Everything in the records below from the line containing "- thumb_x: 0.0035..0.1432" through the line containing "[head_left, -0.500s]" is to be reproduced exactly, those two lines included; no picture is to be copied.

_Information_:
____________

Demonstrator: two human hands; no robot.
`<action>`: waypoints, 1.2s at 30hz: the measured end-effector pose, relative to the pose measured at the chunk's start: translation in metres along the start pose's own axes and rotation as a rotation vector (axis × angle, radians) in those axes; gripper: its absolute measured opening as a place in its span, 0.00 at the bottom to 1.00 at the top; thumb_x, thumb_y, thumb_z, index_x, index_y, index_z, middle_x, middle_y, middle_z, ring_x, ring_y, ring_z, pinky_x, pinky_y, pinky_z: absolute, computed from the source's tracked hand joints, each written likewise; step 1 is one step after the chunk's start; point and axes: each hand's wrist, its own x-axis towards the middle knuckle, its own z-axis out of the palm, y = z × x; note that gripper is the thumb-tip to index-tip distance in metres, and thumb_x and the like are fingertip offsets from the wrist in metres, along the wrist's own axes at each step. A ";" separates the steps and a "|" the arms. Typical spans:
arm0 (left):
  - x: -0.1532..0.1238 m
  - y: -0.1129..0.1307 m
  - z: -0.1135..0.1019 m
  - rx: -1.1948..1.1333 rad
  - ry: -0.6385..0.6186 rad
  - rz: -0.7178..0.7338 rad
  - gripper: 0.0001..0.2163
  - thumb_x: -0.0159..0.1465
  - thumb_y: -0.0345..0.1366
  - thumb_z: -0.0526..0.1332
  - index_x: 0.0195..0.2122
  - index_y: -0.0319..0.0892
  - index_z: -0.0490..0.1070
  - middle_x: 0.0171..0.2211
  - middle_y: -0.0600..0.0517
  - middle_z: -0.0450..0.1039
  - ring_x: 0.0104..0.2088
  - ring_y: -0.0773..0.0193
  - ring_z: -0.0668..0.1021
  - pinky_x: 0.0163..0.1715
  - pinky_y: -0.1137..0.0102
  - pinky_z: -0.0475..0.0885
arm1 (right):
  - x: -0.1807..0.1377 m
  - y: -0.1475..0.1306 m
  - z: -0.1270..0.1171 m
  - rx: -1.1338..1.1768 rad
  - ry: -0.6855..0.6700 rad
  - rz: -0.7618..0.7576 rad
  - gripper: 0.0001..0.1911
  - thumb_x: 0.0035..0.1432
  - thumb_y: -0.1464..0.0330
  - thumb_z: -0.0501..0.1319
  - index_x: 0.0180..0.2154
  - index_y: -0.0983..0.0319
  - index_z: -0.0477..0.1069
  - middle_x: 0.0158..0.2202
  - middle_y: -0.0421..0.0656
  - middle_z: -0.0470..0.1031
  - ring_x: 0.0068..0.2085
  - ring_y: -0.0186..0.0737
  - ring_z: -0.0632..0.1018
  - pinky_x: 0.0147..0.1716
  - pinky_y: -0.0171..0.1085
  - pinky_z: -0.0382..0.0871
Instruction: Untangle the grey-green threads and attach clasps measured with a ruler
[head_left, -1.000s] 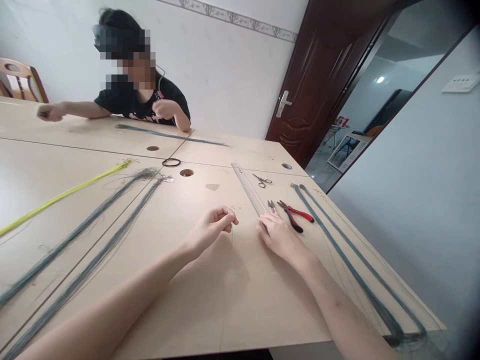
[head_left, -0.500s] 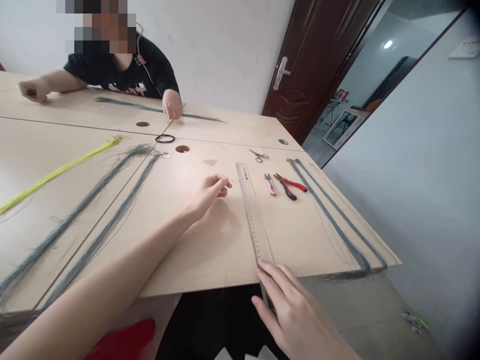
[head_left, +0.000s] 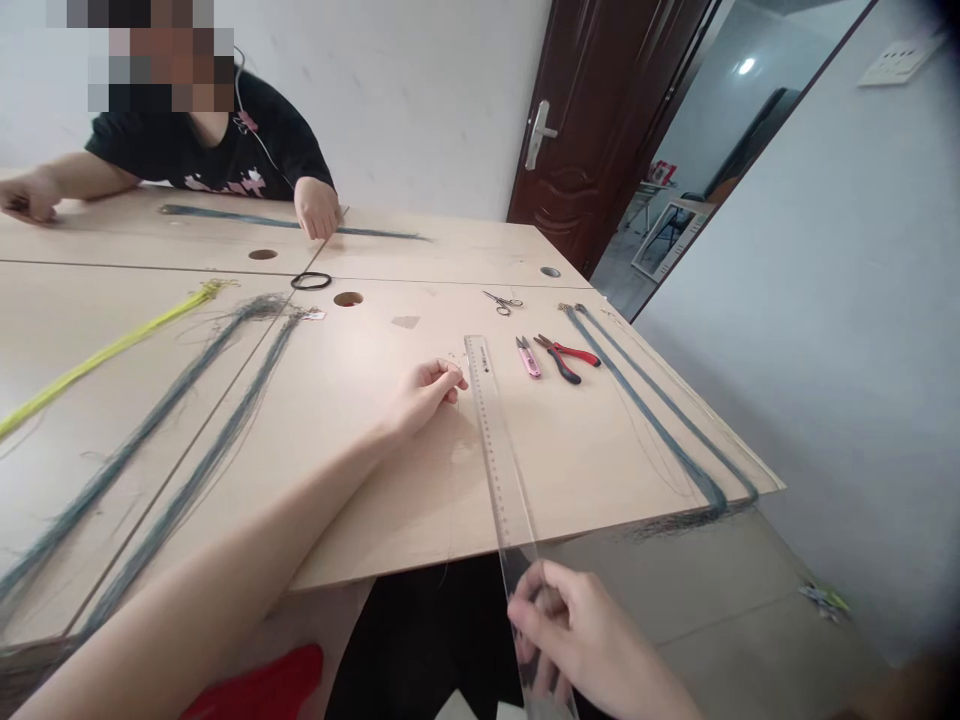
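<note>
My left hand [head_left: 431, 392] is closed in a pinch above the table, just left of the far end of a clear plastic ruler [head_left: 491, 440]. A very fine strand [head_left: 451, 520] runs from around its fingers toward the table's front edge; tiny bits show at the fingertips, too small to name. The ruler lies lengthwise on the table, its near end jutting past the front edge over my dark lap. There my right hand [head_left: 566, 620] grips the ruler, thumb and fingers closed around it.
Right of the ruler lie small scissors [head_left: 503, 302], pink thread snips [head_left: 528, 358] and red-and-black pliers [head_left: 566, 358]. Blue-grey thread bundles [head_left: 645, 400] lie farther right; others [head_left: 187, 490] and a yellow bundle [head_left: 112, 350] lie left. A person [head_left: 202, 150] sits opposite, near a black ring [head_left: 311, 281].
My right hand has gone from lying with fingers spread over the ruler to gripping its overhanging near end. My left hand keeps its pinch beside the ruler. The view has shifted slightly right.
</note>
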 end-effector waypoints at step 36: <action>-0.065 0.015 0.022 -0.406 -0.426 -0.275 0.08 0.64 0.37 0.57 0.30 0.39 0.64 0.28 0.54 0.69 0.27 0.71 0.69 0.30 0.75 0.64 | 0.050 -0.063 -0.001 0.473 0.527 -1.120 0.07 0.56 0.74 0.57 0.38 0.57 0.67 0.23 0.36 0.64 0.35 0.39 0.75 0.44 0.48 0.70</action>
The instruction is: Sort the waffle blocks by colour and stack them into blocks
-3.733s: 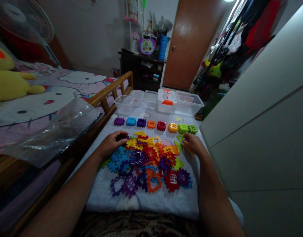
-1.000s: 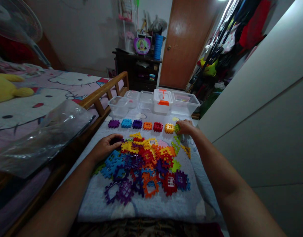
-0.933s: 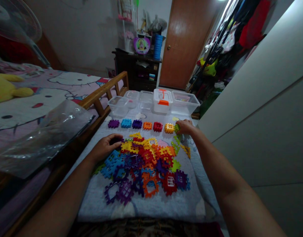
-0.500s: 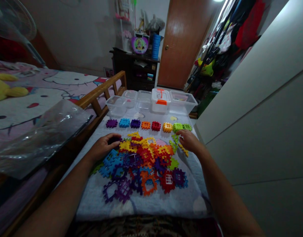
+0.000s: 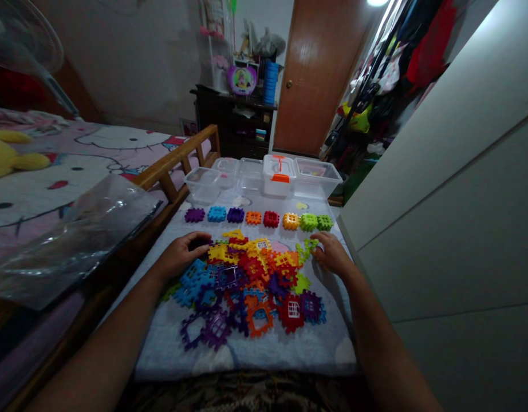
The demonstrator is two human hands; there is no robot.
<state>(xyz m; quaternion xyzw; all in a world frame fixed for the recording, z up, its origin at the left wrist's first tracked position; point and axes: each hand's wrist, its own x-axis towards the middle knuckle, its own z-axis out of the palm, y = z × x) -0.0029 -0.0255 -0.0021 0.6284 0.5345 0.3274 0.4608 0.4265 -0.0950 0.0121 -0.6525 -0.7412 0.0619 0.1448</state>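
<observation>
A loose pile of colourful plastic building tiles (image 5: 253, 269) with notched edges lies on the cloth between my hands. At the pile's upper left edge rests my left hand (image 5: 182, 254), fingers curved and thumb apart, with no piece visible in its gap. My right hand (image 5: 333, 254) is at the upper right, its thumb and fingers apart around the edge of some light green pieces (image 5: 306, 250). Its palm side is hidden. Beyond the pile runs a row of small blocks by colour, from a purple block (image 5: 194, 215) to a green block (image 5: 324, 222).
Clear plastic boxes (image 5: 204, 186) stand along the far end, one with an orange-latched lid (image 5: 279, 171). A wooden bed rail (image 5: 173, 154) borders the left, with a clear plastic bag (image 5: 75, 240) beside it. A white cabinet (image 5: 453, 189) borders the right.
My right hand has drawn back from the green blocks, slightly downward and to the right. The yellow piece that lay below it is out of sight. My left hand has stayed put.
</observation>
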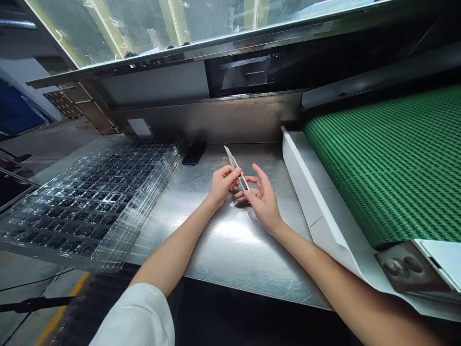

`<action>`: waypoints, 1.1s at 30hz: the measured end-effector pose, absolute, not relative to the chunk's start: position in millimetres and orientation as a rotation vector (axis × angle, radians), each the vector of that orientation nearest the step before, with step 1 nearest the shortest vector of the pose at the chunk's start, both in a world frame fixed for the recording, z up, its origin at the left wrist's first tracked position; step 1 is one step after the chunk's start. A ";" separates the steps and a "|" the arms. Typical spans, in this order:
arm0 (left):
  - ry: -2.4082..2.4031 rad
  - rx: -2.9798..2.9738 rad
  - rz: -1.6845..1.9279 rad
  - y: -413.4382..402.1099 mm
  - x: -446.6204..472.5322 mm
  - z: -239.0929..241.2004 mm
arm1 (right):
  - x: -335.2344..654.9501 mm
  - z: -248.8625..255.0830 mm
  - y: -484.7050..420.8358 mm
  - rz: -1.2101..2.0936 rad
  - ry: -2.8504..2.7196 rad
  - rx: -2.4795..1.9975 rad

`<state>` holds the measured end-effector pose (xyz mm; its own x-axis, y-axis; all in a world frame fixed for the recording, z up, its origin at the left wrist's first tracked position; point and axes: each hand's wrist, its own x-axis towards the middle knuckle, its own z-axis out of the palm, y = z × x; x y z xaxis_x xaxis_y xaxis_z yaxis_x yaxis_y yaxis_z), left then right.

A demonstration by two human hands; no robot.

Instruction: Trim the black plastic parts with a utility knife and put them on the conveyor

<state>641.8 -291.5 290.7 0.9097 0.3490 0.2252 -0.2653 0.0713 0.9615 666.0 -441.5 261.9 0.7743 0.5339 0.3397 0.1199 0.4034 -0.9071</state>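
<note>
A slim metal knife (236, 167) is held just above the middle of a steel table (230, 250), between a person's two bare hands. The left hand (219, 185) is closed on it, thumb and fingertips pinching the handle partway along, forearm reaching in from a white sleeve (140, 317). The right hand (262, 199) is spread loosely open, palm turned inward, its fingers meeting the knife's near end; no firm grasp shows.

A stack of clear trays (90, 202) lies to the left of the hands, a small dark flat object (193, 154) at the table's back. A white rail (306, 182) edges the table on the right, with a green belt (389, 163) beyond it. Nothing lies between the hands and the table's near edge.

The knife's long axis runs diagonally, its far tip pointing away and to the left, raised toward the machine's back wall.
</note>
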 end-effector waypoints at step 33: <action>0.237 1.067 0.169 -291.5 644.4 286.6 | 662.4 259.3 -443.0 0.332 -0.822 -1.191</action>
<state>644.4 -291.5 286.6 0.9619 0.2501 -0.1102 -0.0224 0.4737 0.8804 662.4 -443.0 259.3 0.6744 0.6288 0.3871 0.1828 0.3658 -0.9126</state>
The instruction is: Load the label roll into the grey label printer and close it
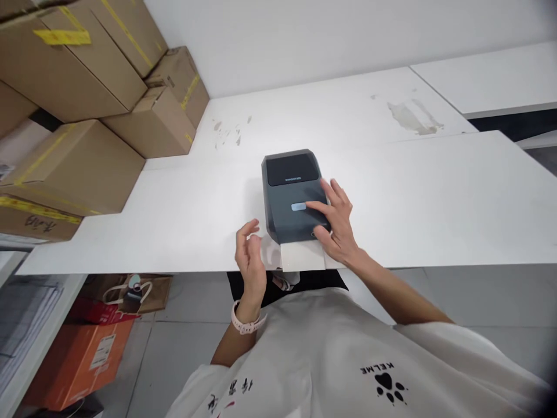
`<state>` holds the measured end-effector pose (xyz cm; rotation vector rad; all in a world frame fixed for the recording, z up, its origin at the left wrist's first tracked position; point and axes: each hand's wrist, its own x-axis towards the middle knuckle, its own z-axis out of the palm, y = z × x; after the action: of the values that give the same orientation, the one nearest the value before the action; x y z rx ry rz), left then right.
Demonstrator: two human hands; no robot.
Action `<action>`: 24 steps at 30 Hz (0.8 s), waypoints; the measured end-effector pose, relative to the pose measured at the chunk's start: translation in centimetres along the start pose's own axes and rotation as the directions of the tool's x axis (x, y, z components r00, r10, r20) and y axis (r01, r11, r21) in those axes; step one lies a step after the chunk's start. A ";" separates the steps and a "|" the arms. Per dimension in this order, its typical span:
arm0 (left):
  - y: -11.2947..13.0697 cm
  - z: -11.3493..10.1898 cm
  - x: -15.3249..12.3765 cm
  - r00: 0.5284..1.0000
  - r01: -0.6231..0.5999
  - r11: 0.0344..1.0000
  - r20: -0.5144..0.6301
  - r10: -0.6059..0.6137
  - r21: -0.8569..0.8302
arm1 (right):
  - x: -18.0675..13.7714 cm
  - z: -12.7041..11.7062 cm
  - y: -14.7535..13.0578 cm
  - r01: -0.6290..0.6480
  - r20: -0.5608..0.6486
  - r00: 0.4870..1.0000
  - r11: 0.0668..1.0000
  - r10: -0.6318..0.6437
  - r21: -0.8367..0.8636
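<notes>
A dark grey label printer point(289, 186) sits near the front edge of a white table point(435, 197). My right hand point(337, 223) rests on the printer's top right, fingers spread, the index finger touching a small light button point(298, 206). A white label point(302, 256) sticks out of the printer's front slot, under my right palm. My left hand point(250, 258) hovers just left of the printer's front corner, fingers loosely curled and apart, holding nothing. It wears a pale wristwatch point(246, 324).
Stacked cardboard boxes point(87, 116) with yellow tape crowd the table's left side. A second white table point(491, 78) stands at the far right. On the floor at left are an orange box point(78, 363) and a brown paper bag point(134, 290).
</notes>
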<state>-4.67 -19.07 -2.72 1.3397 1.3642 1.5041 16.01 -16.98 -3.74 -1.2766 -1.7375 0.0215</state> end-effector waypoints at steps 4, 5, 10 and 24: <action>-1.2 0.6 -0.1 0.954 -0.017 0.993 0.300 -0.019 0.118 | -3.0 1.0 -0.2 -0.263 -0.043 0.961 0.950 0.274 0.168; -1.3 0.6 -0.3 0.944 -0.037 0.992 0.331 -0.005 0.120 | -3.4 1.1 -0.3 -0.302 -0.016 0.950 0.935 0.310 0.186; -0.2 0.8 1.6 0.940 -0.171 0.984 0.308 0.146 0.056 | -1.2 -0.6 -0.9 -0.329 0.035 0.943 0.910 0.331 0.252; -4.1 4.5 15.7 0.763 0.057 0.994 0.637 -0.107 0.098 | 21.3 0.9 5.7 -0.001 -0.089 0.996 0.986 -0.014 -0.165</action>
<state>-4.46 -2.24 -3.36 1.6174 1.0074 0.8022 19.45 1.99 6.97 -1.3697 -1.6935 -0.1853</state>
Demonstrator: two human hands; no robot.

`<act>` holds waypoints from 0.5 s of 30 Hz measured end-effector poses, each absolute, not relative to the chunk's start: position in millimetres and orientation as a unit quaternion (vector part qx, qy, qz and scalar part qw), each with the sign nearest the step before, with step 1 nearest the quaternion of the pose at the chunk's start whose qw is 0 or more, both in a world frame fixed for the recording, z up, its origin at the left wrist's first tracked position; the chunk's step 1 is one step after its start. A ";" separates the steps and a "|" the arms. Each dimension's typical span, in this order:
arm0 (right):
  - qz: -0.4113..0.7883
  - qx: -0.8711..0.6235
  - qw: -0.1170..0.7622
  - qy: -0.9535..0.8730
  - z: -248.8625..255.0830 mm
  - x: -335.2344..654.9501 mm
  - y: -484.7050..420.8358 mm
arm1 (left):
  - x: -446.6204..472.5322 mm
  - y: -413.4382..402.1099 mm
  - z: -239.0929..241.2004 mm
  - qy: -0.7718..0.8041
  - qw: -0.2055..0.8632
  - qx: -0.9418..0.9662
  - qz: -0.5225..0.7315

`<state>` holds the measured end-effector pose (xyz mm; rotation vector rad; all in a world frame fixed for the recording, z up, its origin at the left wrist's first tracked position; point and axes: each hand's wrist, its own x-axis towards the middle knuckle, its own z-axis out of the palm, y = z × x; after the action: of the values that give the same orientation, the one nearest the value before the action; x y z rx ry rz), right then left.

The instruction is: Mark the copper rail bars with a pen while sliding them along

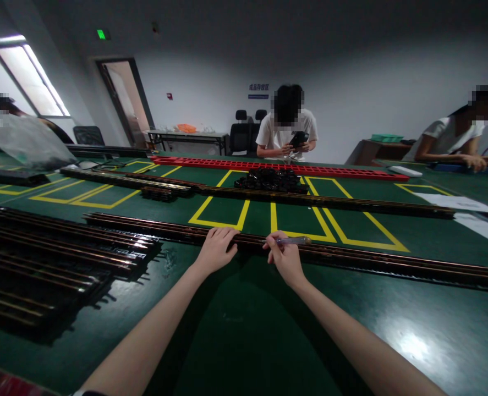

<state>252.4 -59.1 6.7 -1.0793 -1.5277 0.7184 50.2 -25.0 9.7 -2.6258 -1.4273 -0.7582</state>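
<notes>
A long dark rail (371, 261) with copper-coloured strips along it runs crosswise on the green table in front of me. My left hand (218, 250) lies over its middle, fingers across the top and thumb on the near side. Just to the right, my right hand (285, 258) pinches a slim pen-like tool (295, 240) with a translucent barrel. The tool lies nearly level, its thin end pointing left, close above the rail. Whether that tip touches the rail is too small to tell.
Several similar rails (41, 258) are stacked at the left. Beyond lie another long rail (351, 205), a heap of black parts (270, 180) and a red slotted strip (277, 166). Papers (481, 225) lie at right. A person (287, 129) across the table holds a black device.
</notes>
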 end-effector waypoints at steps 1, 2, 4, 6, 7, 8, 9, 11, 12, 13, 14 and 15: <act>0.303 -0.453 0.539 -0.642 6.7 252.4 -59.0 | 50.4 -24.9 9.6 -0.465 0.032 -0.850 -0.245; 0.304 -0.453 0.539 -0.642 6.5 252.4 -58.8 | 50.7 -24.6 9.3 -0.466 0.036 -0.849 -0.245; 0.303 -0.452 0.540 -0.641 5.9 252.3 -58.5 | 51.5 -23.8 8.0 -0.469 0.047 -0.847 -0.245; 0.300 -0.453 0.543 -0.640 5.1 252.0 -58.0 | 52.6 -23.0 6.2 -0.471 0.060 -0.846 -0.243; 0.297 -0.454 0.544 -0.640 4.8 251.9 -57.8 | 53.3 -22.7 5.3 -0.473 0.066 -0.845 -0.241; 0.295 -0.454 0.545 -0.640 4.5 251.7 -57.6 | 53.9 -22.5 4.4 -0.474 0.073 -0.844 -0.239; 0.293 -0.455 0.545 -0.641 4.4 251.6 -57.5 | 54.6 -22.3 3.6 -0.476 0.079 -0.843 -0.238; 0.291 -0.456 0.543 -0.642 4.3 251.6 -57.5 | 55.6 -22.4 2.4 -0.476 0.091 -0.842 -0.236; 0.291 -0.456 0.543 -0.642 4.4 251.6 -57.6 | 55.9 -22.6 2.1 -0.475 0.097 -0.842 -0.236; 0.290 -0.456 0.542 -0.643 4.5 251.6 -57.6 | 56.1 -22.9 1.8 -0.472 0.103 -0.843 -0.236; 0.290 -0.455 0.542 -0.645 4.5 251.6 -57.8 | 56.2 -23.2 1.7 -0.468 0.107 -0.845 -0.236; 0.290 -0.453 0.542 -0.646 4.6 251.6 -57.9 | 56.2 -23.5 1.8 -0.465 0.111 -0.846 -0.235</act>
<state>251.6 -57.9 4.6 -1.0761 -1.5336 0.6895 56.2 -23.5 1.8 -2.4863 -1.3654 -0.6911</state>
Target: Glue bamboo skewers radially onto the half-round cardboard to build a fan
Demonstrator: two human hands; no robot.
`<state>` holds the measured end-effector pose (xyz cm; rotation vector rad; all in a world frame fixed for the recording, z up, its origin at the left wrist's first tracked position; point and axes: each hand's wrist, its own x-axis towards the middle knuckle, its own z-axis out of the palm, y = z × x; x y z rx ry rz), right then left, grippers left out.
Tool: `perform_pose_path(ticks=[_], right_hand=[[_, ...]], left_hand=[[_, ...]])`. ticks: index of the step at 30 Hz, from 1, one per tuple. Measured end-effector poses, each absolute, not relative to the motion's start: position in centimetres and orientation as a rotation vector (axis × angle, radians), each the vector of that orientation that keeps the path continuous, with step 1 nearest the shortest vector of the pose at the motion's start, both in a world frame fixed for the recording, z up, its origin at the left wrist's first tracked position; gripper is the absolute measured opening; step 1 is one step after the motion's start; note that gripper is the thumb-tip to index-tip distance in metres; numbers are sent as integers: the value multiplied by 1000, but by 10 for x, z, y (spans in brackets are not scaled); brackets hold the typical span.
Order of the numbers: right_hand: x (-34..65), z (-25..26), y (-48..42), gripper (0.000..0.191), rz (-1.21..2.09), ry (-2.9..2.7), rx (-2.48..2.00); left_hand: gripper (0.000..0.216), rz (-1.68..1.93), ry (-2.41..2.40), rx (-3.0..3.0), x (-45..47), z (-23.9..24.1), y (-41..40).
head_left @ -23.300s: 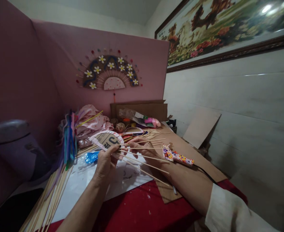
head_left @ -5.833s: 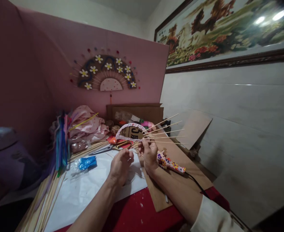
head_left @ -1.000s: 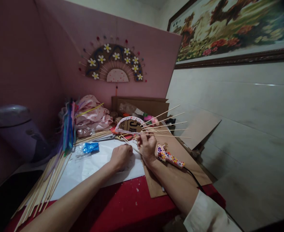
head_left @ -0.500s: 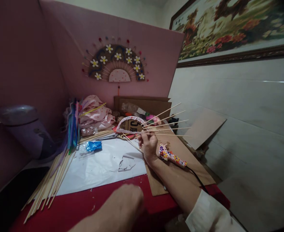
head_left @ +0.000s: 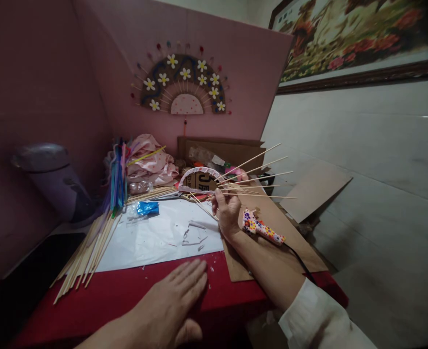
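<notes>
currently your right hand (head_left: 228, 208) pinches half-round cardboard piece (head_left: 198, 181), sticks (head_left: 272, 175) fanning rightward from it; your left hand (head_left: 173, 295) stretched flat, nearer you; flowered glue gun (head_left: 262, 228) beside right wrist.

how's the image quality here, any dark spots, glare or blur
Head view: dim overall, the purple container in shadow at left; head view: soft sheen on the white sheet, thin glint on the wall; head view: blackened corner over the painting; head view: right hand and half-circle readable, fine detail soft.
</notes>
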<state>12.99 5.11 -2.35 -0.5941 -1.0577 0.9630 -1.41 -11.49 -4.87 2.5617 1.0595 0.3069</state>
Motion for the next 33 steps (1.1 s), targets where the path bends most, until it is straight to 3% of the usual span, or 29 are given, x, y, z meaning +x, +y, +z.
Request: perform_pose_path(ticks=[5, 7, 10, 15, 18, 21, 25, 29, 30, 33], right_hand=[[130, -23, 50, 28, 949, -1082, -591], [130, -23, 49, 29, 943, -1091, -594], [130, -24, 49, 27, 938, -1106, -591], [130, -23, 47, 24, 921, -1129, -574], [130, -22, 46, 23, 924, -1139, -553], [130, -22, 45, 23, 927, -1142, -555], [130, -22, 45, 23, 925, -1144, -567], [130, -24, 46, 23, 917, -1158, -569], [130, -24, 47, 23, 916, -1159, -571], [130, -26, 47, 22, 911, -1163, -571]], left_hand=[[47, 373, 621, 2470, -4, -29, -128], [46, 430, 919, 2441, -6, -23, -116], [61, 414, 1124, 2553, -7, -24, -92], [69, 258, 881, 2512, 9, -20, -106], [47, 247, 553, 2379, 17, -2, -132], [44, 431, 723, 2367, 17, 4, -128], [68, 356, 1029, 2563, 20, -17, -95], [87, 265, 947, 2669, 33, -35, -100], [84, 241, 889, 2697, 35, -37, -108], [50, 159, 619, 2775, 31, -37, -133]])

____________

_Output for this exercise_:
  - thumb_x: 0.0035..0.1432
  - thumb_y: -0.1464..0.0330
  - thumb_z: -0.0501..0.1319
  - index_x: 0.0180..0.2154
  - index_y: -0.0983..0.0319
  - index_z: -0.0477..0.1069
  - middle_x: 0.0158..0.2202
  - middle_y: -0.0421..0.0656
  - middle_z: -0.0470..0.1031
  - ring_x: 0.0068..0.2085
  - ring_y: -0.0186..0.0737
  - ring_z: -0.0632..0.1018
  - pinky_x: 0.0147..0.1716
  - pinky_y: -0.0171..0.1085
  - pinky_z: -0.0382..0.0871
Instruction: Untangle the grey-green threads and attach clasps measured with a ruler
[head_left, -1.000s] 
[head_left, -0.500s] 

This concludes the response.